WHAT THE EXERCISE ASKS:
Say only the number of lines in the entries below that contain "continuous".

*** Opening of RECORDS FOR THIS TASK ***

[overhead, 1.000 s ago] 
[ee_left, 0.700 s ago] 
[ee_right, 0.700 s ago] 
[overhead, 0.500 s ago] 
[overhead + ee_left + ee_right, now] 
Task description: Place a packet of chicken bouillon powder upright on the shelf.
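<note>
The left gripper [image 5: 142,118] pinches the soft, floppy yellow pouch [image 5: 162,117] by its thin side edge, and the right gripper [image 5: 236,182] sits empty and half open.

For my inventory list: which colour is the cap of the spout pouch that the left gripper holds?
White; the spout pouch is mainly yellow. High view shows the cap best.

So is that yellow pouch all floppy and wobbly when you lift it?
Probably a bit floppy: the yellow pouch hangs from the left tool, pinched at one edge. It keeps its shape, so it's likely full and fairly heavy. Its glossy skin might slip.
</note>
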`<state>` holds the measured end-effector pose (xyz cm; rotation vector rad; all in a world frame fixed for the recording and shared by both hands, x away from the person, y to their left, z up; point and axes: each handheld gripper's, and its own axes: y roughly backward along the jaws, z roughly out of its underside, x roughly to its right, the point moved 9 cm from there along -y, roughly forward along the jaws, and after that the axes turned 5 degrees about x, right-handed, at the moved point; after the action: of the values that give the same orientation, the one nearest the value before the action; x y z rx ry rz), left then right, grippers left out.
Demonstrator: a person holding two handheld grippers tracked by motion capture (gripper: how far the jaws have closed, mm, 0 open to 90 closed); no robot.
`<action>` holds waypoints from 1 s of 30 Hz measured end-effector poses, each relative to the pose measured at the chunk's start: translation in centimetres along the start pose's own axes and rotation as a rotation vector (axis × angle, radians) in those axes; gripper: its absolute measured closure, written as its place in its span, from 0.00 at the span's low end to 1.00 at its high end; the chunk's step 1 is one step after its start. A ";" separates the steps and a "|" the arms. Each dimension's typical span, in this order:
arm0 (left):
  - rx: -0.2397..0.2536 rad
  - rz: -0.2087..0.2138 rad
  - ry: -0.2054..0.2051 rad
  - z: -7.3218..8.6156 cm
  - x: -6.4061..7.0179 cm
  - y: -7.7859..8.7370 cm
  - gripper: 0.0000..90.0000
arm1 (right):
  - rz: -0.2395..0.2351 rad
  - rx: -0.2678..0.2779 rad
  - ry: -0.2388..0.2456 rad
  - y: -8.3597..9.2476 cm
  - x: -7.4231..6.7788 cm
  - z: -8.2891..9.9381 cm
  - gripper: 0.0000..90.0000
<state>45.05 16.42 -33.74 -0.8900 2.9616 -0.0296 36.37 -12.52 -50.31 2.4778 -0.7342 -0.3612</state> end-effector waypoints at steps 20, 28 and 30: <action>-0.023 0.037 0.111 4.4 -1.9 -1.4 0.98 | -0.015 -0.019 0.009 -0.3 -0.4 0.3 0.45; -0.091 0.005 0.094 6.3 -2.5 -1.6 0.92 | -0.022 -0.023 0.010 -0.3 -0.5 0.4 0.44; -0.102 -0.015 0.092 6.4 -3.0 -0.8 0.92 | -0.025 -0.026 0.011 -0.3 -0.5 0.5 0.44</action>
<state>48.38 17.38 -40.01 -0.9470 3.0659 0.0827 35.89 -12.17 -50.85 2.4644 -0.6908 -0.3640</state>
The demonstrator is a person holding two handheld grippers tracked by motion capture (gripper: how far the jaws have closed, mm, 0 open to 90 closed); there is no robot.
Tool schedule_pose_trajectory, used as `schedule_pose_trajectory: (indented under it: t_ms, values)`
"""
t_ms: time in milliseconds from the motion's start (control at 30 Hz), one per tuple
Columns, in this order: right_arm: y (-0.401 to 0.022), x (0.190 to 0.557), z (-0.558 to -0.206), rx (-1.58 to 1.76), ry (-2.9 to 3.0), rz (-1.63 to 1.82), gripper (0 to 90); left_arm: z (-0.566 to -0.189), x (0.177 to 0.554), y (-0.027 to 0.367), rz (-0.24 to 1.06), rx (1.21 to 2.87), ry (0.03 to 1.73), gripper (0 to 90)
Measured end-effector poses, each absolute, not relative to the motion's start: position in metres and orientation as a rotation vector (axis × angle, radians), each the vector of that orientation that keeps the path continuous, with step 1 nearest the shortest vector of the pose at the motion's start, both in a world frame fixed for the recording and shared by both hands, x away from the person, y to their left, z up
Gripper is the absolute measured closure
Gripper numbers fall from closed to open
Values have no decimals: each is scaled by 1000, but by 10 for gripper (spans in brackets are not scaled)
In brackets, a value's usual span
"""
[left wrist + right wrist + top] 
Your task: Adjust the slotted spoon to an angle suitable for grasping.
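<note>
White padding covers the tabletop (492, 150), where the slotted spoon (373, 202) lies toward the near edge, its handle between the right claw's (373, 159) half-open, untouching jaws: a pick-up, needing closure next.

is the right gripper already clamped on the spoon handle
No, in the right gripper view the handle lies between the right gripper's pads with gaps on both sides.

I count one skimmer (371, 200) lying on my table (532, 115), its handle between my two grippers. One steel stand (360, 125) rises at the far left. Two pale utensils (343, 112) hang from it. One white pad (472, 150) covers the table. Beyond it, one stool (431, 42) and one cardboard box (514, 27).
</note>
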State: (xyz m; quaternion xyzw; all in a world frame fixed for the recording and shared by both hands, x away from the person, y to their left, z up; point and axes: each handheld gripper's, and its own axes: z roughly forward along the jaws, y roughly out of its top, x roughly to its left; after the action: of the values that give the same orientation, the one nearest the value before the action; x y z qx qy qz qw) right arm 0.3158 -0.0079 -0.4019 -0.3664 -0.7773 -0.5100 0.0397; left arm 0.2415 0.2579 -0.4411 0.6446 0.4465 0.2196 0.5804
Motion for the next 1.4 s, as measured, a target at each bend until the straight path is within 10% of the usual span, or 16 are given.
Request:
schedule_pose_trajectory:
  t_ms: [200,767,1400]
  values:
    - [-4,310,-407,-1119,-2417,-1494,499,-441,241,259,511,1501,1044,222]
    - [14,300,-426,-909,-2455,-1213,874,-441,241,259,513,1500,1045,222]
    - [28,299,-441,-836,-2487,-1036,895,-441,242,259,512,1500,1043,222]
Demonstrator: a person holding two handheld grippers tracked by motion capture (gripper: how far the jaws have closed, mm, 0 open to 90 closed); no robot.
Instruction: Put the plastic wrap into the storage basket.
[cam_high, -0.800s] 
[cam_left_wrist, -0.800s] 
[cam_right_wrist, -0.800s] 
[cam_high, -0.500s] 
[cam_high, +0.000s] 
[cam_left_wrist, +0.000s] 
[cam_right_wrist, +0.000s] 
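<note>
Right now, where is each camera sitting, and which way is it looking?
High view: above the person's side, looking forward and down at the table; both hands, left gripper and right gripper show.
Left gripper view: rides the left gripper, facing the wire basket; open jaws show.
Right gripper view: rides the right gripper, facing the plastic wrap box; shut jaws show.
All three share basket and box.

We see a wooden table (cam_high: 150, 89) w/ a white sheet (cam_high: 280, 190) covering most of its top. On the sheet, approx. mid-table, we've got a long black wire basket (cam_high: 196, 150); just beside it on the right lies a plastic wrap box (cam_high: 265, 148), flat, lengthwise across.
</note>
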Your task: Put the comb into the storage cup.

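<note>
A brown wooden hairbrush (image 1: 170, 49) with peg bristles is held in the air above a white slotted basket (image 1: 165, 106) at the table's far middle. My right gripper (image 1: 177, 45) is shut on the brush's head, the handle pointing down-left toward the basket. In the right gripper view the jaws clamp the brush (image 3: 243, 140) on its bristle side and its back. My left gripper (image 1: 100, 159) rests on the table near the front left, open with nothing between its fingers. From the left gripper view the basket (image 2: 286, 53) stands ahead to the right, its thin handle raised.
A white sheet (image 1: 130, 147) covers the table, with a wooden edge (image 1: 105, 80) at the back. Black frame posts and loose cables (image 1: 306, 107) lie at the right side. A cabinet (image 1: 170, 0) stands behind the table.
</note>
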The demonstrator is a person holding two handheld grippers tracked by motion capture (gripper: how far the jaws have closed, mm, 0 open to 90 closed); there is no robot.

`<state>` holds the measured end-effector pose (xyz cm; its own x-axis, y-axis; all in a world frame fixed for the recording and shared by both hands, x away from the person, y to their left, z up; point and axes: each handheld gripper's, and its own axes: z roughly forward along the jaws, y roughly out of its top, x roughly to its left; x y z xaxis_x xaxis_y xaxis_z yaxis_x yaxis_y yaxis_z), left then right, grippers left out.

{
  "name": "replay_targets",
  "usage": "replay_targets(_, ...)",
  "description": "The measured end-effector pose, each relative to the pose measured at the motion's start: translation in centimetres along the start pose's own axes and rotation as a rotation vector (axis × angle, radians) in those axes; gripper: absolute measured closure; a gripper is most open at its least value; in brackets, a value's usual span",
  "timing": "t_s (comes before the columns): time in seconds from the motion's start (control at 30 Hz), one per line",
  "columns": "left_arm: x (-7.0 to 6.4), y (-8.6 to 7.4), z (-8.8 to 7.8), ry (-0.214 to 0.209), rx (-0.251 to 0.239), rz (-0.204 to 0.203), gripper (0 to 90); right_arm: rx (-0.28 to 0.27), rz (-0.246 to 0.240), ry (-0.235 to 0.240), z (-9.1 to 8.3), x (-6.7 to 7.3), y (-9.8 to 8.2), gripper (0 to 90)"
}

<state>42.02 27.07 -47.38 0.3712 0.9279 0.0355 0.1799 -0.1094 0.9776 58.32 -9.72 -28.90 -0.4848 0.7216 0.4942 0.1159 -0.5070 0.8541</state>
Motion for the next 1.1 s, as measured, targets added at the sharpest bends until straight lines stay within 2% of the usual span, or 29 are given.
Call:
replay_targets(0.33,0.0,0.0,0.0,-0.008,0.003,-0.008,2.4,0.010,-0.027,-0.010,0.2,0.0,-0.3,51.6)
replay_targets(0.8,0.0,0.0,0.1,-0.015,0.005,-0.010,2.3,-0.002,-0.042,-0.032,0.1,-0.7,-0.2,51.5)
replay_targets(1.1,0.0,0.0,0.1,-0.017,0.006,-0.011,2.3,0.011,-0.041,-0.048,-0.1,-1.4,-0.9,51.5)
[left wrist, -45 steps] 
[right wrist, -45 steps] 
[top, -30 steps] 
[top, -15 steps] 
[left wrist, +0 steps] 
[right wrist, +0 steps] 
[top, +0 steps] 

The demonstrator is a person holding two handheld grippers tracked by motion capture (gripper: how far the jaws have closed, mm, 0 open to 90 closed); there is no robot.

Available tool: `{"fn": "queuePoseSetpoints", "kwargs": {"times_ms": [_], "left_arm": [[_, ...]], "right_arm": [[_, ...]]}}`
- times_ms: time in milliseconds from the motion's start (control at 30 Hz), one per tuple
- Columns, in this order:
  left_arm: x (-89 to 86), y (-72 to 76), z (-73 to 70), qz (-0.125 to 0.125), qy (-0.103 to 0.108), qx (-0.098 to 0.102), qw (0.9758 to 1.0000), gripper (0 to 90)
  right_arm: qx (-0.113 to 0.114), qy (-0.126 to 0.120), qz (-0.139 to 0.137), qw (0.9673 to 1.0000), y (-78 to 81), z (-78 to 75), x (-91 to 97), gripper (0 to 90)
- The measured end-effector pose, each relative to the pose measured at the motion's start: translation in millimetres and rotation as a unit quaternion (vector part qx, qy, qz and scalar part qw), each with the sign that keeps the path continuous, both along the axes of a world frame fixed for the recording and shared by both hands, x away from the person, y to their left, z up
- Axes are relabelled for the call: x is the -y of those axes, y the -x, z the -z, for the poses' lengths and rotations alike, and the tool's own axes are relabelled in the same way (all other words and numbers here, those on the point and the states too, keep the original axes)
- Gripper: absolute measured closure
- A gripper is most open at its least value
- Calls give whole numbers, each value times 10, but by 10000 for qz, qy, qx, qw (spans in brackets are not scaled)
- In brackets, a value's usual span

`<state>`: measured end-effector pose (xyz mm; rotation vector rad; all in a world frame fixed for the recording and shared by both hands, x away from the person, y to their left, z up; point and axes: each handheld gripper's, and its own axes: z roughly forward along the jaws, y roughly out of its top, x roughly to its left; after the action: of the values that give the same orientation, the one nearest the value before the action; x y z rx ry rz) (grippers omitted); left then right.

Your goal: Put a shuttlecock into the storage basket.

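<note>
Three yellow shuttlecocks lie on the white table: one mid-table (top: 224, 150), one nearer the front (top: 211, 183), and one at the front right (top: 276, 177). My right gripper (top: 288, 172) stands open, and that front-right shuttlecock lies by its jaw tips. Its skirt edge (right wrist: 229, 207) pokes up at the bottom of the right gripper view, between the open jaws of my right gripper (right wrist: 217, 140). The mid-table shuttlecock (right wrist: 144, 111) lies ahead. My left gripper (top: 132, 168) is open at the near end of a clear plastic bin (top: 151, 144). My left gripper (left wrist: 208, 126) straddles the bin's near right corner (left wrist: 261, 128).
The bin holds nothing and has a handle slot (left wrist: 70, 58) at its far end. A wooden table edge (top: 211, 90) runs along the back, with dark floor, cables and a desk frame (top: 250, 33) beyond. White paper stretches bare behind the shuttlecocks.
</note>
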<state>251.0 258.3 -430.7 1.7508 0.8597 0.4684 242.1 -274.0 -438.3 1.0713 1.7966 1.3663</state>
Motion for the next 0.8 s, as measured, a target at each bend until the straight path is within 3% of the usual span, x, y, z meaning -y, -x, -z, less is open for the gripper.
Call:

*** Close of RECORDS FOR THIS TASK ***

TASK RESPONSE:
2